Im voting for a terrible mistake

...youre going to eventually have sheets of floating HC


PATIENCE is the biggest key to success in this hobby


----------



## DGarone (Apr 26, 2013)

What would you recommend I do at this point?


----------



## Optix (May 31, 2011)

order more substrate...let the plants grow out in the meantime...pull out the clumps (should be easy because the roots wont be deep) when the new substrate arrives...replant the clumps


----------



## shift (Jan 7, 2013)

You want at least an inch. Here is my DSM with HC http://fishtankprojects.com/aquascaping/dry-start-hc-dwarf-baby-tears-dsm.html


----------



## BeastMaster (Dec 17, 2012)

DGarone said:


> What would you recommend I do at this point?


Here's a trick that might work.
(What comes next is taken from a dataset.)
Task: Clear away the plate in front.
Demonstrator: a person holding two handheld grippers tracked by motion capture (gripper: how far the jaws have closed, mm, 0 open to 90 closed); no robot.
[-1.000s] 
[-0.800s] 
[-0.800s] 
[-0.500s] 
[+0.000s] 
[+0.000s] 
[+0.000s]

I've noticed that when I change the position of my lily pipe during the period the HC is filling in, the strong water flow over a new section of the tank will stir up the Aqua Soil, lightly distributing it "downstream". The lightly covered HC will continue to grow through both the newly AS covered area and the water disturbed region. I've also noticed that the HC in both spots grows thicker.

Based on this, when you get more substrate (hopefully soon), you could lightly sprinkle it over the spreading HC and continue with either the DSM or the post flooding. The process would have to be repeated several times and will take some time to build up your substrate thickness (the thinest I've gone with AS is 1").
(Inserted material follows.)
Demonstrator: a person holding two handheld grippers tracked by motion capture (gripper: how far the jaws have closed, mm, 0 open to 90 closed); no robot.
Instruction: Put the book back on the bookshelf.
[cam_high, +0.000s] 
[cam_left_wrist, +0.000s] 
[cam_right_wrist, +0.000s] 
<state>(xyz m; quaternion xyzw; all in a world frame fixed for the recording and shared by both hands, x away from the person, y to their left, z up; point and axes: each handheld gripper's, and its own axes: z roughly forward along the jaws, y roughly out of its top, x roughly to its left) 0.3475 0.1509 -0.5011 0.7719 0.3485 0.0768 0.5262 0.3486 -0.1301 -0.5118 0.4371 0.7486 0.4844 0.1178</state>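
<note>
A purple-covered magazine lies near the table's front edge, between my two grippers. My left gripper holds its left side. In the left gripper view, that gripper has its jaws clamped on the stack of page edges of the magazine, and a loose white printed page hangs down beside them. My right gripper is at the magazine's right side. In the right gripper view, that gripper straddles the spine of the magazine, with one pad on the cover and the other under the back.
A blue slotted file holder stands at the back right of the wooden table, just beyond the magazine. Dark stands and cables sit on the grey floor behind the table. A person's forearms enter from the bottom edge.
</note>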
I think that they use this technique on golf courses to fill in depressions on fairways and greens. Hope this gives you another option and good luck with your 12L. Oh yea, don't forget to join the 12L club :bounce:


----------



## DGarone (Apr 26, 2013)

Well guys, I appreciate the opinions. The fella who set me up with the baby tears and aqua soil swears that HC is fine with .5 inch of aqua soil powder. Considering that I would've bought another bag from him had I decided to get more, I really appreciate his opinion, especially because he grows great stuff.

So, for now, I'm going to wing it and see what happens. If it all lifts up, so be it! Learning experience...for science!
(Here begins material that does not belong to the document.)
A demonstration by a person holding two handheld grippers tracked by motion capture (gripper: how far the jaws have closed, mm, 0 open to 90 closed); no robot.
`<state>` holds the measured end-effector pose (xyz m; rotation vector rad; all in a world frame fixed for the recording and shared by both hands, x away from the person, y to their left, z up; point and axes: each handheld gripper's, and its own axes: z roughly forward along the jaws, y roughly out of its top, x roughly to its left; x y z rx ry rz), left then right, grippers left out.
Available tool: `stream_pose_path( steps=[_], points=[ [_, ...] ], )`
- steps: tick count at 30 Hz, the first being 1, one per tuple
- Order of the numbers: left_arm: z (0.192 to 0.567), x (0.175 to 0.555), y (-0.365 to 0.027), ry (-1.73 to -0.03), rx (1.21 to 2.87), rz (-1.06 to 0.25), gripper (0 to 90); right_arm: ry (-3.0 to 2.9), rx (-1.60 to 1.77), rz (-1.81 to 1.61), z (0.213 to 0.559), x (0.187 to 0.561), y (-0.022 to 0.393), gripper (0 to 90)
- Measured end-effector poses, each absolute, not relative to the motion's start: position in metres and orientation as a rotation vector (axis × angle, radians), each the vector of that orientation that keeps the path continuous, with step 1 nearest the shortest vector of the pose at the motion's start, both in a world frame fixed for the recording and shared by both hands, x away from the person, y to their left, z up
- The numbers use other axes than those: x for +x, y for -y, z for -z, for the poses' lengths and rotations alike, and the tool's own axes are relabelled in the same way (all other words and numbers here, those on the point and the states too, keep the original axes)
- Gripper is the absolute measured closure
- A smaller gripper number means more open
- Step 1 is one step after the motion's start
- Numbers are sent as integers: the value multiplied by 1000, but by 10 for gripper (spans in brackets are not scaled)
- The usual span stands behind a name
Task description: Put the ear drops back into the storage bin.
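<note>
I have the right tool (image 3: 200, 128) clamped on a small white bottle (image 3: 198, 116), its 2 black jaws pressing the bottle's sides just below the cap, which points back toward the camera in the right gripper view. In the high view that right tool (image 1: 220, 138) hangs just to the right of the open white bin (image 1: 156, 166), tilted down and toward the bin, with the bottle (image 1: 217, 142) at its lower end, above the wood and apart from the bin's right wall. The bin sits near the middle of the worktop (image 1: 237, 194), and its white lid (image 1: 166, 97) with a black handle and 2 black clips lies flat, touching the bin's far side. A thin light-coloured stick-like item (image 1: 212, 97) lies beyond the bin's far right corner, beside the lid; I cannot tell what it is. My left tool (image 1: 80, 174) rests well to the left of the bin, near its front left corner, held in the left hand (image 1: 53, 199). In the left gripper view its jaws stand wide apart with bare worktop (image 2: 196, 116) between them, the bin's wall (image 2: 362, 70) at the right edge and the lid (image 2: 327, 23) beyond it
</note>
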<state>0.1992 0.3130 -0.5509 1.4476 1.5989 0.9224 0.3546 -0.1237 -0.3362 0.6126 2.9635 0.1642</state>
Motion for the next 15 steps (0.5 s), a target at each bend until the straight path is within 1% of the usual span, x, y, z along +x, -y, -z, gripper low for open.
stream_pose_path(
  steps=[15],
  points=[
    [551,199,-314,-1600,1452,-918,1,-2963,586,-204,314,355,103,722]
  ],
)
I'll post what happens if anyone is interested. I plan on doing it HC only. I do, however, like the idea of slowly adding more aquasoil over time, as BeastMaster suggested. I think I might do that. Sounds like a good way to really anchor HC.

I actually measured the substrate and it's pretty much exactly 1/2 inch all over. So, it's time to see if an HC carpet can successfully be dsm-ed to last long term in only 1/2 inches of aqua soil powder.


----------



## talontsiawd (Oct 19, 2008)

HC can root really deeply. I am talking more than a few inches. In dry start, I doubt that it matters but I would hate if your carpet got pulled up right after you filled or something.


----------



## Charrr89 (May 15, 2013)

DGarone said:


> Well guys, I appreciate the opinions. The fella who set me up with the baby tears and aqua soil swears that HC is fine with .5 inch of aqua soil powder. Considering that I would've bought another bag from him had I decided to get more, I really appreciate his opinion, especially because he grows great stuff.
> 
> 
> 
> ...




Soooooo.... I made dis mistake also. I figure nah get soil a little bit shud help it stay down.... 3 months down I was all happy... Decided to trim my s repens( much bigger plant than hc ) "trimming" was not possible as soon as u try to cut a small layer the rest of the plant followed...good luck though !!! And the roots have no where to go... After it fills in


----------